In the example above, the election database has Pocahontas and Smith on ballot lines 5 and 20; respectively. By swapping the .XTR files, the display portion of the ballot definition has Pocahontas on ballot line 20 and Smith on ballot lines 5. Thus, a screen touch to ballot line 5 accrues a vote to the candidate assigned to ballot line 5. According the election database portion of the ballot definition, this is Pocahontas. The screen and VVPAT print the name associated with ballot line 5. According the display portion of the ballot definition (the .XTR files) this is Smith. Thus, both the screen and VVPAT say Smith, but the vote on the invisible electronic ballot actually accrues to Pocahontas.
- IF a VVPAT trail exists and,
- IF the VVPAT trail is undamaged
and,
- IF an audit is actually performed, then, and only then,
-
would a careful audit of the VVPAT audit trail discover this manipulation of
the ballot definition.
The needed tools for either of these exploits are:
- 1) A laptop with a PCMCIA card reader,
- 2) One of the following three: a screw driver, lock picking skills, or a hotel mini-bar key, and
- 3) The desire to "take one for the team" and commit a felony to further your candidate.

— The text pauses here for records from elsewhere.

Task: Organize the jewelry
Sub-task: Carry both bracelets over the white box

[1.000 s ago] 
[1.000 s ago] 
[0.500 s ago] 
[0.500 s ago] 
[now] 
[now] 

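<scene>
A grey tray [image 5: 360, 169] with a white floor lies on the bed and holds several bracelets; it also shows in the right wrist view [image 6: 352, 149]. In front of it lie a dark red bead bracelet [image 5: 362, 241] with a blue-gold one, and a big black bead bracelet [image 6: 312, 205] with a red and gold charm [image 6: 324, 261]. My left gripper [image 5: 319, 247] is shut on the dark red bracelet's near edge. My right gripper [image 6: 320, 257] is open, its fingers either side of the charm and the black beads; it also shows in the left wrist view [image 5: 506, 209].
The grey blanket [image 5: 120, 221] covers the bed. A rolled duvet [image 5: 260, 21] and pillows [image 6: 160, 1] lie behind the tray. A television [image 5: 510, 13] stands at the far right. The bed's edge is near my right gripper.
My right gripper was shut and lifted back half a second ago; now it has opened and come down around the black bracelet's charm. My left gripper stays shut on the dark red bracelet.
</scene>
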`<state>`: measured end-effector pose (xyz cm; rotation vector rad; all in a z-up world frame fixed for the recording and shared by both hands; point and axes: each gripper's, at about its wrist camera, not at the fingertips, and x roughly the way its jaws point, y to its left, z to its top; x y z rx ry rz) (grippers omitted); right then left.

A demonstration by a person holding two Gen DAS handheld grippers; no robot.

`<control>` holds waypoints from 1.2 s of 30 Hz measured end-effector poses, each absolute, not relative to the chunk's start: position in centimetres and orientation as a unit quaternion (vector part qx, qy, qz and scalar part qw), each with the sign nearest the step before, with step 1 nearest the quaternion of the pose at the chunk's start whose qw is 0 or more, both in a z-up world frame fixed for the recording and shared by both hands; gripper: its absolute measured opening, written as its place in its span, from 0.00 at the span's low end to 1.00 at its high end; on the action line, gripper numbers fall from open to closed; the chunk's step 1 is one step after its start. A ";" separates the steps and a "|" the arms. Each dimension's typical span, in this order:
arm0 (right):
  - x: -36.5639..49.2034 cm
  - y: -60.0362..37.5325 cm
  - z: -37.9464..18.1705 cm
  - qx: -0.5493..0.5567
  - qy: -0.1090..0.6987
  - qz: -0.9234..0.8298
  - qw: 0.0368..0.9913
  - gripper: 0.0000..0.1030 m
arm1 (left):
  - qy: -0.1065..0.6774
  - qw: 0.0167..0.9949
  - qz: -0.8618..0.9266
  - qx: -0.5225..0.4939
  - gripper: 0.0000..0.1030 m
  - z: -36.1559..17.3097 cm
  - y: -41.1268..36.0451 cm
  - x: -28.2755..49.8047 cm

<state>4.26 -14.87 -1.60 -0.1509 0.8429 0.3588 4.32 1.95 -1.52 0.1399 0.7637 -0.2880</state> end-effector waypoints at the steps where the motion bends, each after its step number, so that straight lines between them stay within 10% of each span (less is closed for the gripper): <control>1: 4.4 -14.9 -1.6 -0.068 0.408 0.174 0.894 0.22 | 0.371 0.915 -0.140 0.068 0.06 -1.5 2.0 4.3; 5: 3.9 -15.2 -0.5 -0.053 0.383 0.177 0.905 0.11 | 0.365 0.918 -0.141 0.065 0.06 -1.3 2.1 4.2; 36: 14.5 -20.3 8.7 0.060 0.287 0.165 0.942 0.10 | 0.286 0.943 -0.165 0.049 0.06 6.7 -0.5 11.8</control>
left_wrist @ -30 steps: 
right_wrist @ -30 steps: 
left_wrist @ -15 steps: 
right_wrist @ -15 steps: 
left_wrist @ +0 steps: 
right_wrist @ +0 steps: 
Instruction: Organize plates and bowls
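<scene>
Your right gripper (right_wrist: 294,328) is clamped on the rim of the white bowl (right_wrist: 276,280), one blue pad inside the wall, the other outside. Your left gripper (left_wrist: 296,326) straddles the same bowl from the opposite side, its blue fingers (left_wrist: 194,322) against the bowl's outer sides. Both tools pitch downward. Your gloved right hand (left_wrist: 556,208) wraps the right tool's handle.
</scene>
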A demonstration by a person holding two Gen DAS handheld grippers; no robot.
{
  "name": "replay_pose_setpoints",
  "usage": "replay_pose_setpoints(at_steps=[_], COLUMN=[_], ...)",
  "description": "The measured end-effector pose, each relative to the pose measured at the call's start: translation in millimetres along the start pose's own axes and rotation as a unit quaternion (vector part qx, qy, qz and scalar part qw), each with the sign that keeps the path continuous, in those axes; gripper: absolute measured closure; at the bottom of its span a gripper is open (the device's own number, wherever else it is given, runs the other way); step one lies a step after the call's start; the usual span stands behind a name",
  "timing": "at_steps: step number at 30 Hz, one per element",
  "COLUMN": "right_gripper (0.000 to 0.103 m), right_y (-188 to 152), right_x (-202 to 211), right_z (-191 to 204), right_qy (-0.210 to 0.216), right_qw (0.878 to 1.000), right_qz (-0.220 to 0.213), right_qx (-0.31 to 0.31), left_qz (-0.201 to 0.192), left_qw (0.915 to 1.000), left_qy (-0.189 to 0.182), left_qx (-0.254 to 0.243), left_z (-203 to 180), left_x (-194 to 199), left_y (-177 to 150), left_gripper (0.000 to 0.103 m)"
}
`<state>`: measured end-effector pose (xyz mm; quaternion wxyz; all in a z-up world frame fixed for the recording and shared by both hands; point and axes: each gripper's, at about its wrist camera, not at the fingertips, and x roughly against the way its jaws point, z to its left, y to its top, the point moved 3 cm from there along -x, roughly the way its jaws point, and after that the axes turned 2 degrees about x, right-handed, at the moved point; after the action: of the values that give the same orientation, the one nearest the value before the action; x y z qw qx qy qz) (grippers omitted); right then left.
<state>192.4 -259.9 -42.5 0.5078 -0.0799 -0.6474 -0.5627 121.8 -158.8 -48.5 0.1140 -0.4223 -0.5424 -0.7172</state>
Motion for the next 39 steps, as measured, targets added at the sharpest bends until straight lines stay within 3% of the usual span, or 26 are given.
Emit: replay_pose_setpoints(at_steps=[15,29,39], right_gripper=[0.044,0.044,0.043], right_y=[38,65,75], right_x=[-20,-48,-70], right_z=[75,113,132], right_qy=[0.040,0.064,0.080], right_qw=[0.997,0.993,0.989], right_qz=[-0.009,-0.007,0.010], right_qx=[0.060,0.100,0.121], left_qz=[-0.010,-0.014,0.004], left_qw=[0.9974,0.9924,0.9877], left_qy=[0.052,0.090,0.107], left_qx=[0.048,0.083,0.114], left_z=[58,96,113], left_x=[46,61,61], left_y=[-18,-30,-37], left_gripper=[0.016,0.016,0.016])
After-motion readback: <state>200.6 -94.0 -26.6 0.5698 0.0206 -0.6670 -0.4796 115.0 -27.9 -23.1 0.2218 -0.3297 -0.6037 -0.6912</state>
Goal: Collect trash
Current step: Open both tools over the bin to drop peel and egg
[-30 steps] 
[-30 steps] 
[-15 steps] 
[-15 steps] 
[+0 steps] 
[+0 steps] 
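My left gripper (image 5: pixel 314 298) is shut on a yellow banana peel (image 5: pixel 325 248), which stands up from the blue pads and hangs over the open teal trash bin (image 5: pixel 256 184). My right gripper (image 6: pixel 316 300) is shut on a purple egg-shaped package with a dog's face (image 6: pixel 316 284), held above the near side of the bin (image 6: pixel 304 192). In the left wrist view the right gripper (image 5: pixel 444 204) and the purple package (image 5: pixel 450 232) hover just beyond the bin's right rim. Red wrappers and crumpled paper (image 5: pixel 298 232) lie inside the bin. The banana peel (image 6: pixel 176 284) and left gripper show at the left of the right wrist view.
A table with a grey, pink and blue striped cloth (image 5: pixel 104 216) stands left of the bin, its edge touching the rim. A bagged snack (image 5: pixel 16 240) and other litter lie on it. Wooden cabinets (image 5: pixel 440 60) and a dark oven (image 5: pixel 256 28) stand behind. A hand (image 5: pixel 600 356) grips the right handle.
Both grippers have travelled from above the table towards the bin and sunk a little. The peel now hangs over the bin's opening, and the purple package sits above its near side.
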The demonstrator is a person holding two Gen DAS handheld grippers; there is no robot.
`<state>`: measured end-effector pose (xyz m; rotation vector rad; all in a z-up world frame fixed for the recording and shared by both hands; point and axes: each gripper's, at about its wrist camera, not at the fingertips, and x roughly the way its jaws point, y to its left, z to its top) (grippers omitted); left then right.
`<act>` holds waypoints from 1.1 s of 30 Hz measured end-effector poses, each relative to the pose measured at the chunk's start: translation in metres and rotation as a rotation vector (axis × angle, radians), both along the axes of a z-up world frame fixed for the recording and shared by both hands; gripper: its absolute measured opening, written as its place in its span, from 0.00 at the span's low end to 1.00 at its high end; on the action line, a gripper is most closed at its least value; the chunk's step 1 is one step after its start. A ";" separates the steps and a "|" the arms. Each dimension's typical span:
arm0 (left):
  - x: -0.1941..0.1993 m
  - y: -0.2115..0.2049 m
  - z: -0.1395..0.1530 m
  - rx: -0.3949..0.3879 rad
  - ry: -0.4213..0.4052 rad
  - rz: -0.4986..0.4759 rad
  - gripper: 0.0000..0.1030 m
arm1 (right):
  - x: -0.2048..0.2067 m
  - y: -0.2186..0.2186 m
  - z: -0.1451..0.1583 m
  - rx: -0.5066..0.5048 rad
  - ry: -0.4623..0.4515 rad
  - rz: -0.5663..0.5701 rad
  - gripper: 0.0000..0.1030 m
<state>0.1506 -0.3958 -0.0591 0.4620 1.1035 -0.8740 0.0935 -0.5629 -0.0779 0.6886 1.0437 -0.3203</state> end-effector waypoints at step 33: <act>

It must be stressed again that this all was discovered with nothing more than access to the DRE machine. This examination was under vendor-approved conditions. There was no access to any information an election official would not normally have or any information which a determined citizen could not find out during a DRE sleepover prior to an election.
The take away here is that if you can poison the well, the computer programming and/or configuration files in the DRE, everything which proceeds from the DRE is potentially corrupted as well. The UCONN report demonstrates the Diebold TSx DRE can produce consistent election records that are not accurate election records.